Encourager ces interactions sociales plutôt que de les interrompre peut perturber l’emploi du temps d’une personne, un inconvénient que certains sont prêts à tolérer. « Si vous êtes souvent en retard parce que vous essayez de concilier les besoins de plusieurs personnes dans votre journée, vous êtes polychronique », explique M. Ballard, auteur du livre à paraître Time by Design.

Chaque style a ses avantages et ses inconvénients

Mara Waller, chercheuse principale à la Colorado State University’s College of Business, apprécie son monochronisme. Se concentrer intensément « nous donne l’occasion d’approfondir nos tâches, d’être vraiment réfléchis », a-t-elle déclaré.

Ce style permet également de se concentrer sur un seul projet jusqu’à son achèvement : « Pour certaines tâches, c’est très efficace, car vous bloquez tout le reste », a déclaré M. Ballard. L’inconvénient est que vous pouvez être tellement « coincé dans votre planning » que vous passez à côté du hasard et ne remarquez pas les opportunités lorsqu’elles se présentent, a déclaré M. Bluedorn.

Waller, qui étudie le travail des équipes soumises à une forte pression, apprécie profondément ceux qui sont capables de gérer plusieurs choses à la fois. Il y a des années, pour un projet de recherche, il s’est assis avec des contrôleurs aériens dans ce qui est aujourd’hui l’aéroport intercontinental George Bush, pendant les nuits animées du week-end, observant comment ils géraient des données critiques et aboyaient des ordres sans perdre leur calme. « Quand vous voyez quelqu’un qui est vraiment polychronique dans une situation de multitâche et qui maîtrise bien la situation, cela ressemble parfois à une sorte de ballet », a-t-il déclaré.

Ceux qui passent facilement d’une tâche à l’autre ont également un avantage lorsqu’il s’agit de gérer le désordre de la vie. « L’un des avantages est que vous avez une vision réaliste de la vie, vous ne vous angoissez donc pas lorsque les choses ne s’adaptent pas à votre emploi du temps », a déclaré M. Ballard.

Vous êtes également moins susceptible de vous épuiser en persévérant dans une seule tâche, a déclaré M. Bluedorn.
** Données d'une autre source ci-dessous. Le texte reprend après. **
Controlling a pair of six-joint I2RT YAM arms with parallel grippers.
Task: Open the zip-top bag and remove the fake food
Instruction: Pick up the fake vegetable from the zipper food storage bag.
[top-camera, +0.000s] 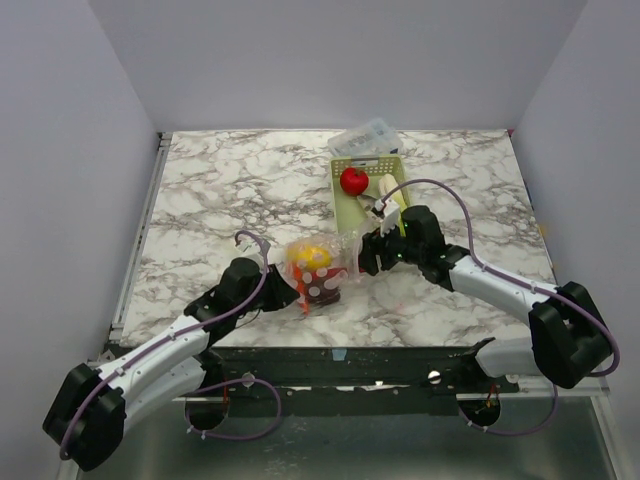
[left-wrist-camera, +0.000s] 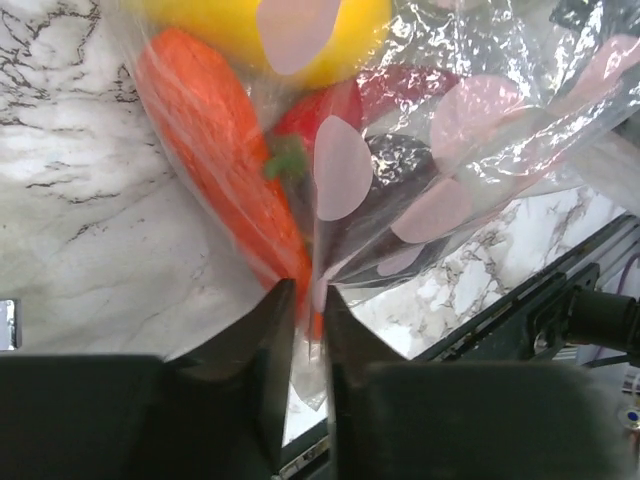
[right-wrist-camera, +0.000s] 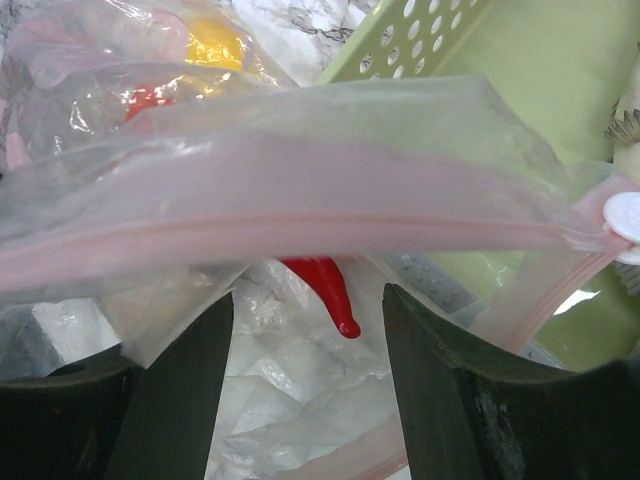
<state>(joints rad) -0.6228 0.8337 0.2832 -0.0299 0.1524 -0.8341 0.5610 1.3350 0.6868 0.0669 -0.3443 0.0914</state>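
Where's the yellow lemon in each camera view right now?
Top external: lemon at centre, inside the zip-top bag.
Left wrist: lemon at top edge, above the carrot.
Right wrist: lemon upper left, blurred through the bag.
Shared landmark: the zip-top bag around it.

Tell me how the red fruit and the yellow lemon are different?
The red fruit sits loose in the green basket; the yellow lemon is inside the clear bag. The red fruit lies farther back, the yellow lemon nearer the front. Both are round toy food.
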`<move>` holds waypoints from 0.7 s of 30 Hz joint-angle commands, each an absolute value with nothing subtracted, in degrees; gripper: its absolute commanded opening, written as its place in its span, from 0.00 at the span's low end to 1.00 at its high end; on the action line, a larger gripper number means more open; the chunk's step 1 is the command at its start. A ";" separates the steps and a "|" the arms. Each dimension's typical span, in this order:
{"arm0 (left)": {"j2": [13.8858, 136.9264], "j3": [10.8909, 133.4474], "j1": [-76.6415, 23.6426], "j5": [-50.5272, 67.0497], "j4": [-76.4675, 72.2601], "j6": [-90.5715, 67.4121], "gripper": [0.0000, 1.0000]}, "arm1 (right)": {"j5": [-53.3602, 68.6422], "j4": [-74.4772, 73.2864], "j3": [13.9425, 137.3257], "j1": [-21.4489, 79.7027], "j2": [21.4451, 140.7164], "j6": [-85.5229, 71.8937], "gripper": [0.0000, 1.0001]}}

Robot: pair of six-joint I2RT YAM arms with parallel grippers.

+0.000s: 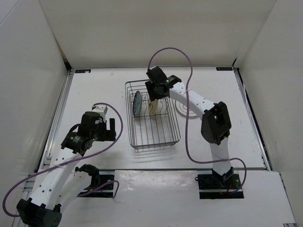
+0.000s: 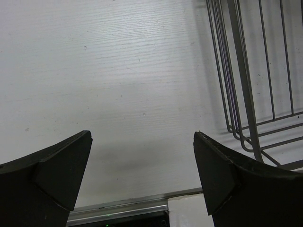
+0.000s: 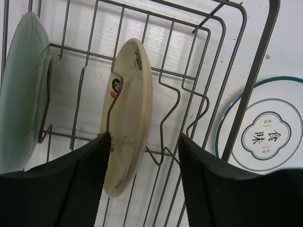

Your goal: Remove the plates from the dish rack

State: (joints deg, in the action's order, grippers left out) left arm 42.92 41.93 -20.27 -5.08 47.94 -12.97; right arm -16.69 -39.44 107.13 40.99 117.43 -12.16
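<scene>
The dish rack (image 1: 156, 137) of dark wire stands mid-table. A cream plate (image 1: 152, 108) and a blue-teal plate (image 1: 137, 104) stand on edge between its tines. A white plate with a dark ring (image 1: 187, 109) lies flat on the table right of the rack. My right gripper (image 1: 157, 92) hangs over the rack's far end. In the right wrist view it (image 3: 144, 142) is open, straddling the cream plate (image 3: 130, 104); the left finger is right beside the plate, and a gap shows to the right finger. My left gripper (image 2: 142, 135) is open and holds nothing, left of the rack (image 2: 244, 94).
The right wrist view also shows the blue-teal plate (image 3: 21, 94) at far left and the white plate (image 3: 265, 132) beyond the rack wall (image 3: 255, 71). White walls enclose the table. A metal rail (image 2: 123, 205) runs along its near edge.
</scene>
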 commanded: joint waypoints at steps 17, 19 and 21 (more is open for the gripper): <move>41.92 42.36 -20.48 -4.13 47.37 -13.01 0.99 | -32.42 -44.12 117.51 43.68 124.80 -18.71 0.15; 41.92 42.36 -20.48 -4.22 47.20 -13.01 0.99 | -33.22 -44.03 118.38 43.51 124.98 -19.25 0.12; 41.93 42.28 -20.48 -4.13 47.29 -13.01 0.99 | -35.06 -44.03 119.44 43.51 125.24 -19.42 0.08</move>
State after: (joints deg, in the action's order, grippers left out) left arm 42.54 41.93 -20.27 -5.06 47.94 -12.99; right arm -30.22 -43.59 116.01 43.64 124.27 -17.78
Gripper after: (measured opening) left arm 0.992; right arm 0.102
Une étude menée en 2023 sur des personnes qui combinaient des études universitaires et un emploi à temps partiel a révélé que celles qui assumaient naturellement plusieurs tâches à la fois étaient plus capables d’équilibrer des obligations contradictoires sans s’épuiser émotionnellement.

Mais d’un autre côté, ces personnes flexibles peuvent facilement se laisser distraire et se livrer à ce que Bluedorn appelle « l’hésitation improductive » et avoir du mal à terminer ce qu’elles ont commencé.
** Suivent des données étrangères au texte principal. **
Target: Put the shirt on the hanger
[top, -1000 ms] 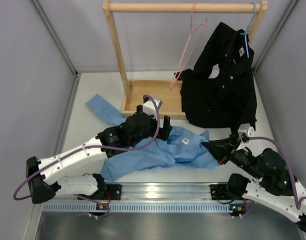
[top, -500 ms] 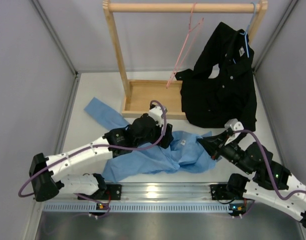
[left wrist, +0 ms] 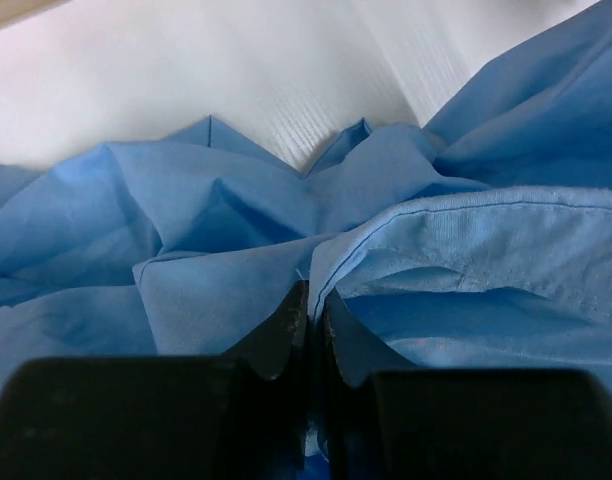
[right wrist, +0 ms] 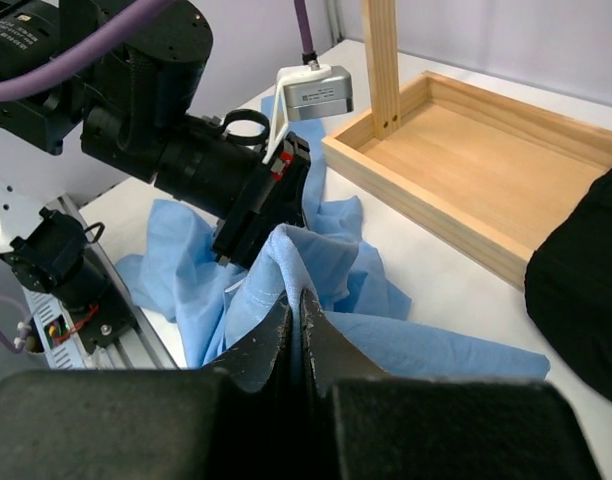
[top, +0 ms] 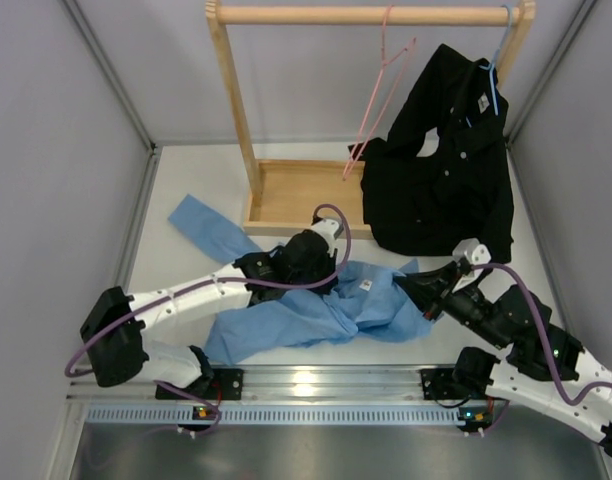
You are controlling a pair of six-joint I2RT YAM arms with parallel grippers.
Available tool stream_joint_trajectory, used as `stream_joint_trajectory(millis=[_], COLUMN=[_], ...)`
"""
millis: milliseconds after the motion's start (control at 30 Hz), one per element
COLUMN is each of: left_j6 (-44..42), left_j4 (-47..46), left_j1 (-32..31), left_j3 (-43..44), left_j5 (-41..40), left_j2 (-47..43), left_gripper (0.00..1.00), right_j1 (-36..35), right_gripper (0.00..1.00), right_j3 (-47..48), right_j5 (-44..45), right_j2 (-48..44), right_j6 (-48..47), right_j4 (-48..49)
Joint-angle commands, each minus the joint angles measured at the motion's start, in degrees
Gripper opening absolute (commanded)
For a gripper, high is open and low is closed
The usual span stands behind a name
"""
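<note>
The light blue shirt [top: 306, 310] lies crumpled on the white table, one sleeve stretched to the far left. My left gripper [top: 331, 280] is down on its upper middle, and the left wrist view shows its jaws shut on a fold of the shirt [left wrist: 236, 220]. My right gripper [top: 411, 290] is at the shirt's right edge, shut on a raised ridge of the shirt [right wrist: 326, 260]. The pink hanger [top: 378, 90] hangs tilted from the wooden rail [top: 366, 14] at the back, well away from both grippers.
A black buttoned shirt [top: 446, 160] hangs on a light blue hanger [top: 494, 70] at the rail's right end, draping to the table. The rack's wooden tray base [top: 296, 195] sits just beyond the left gripper. Grey walls close in both sides.
My left gripper has moved right onto the shirt and closed from wide open onto a fold. The right gripper has shifted up and left, still holding the shirt's edge. The pink hanger sways.
</note>
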State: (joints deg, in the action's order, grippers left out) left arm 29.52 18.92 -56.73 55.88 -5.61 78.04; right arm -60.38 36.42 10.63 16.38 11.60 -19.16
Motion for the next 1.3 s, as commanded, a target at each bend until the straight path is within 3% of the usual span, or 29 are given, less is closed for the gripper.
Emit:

Comment adapter votre style d’utilisation du temps à vos besoins

Les styles d’utilisation du temps sont une préférence, pas un trait de caractère, a déclaré M. Waller, ce qui signifie que les gens peuvent adopter une approche différente, mais qu’ils ne se sentiront tout simplement pas aussi à l’aise. Cependant, changer lorsque cela vous convient vous rendra plus efficace, a déclaré M. Ballard.

« Votre objectif est-il d’établir des relations ? Alors devenez polycronique », a-t-il déclaré. « Si votre objectif est d’accomplir une tâche, alors vous devez être monochronique pendant un certain laps de temps et éliminer toutes les distractions ».

Pour ceux qui organisent leur vie selon un horaire strict, M. Ballard suggère de prévoir des périodes intermédiaires d’une heure maximum entre les engagements, afin que « si les choses commencent à s’éterniser, vous ne soyez pas stressé ». Quant à ceux qui ont tendance à s’écarter de leur emploi du temps, ils pourraient essayer l’inverse : noter leurs rendez-vous une demi-heure avant l’heure réelle.

Et pour les personnes compulsivement ponctuelles qui sont facilement frustrées par les retards des autres, Ballard suggère d’emporter quelque chose à faire ou un livre ; vous pouvez ainsi rester productif lorsque quelqu’un vous fait attendre. Si vous n’avez pas l’impression d’avoir perdu votre temps, vous serez peut-être moins en colère.

La clé est de ne pas porter de jugement, a déclaré M. Ballard. « Pour les deux types de personnalité, il est utile de reconnaître que tout le monde ne perçoit pas le temps de la même manière ».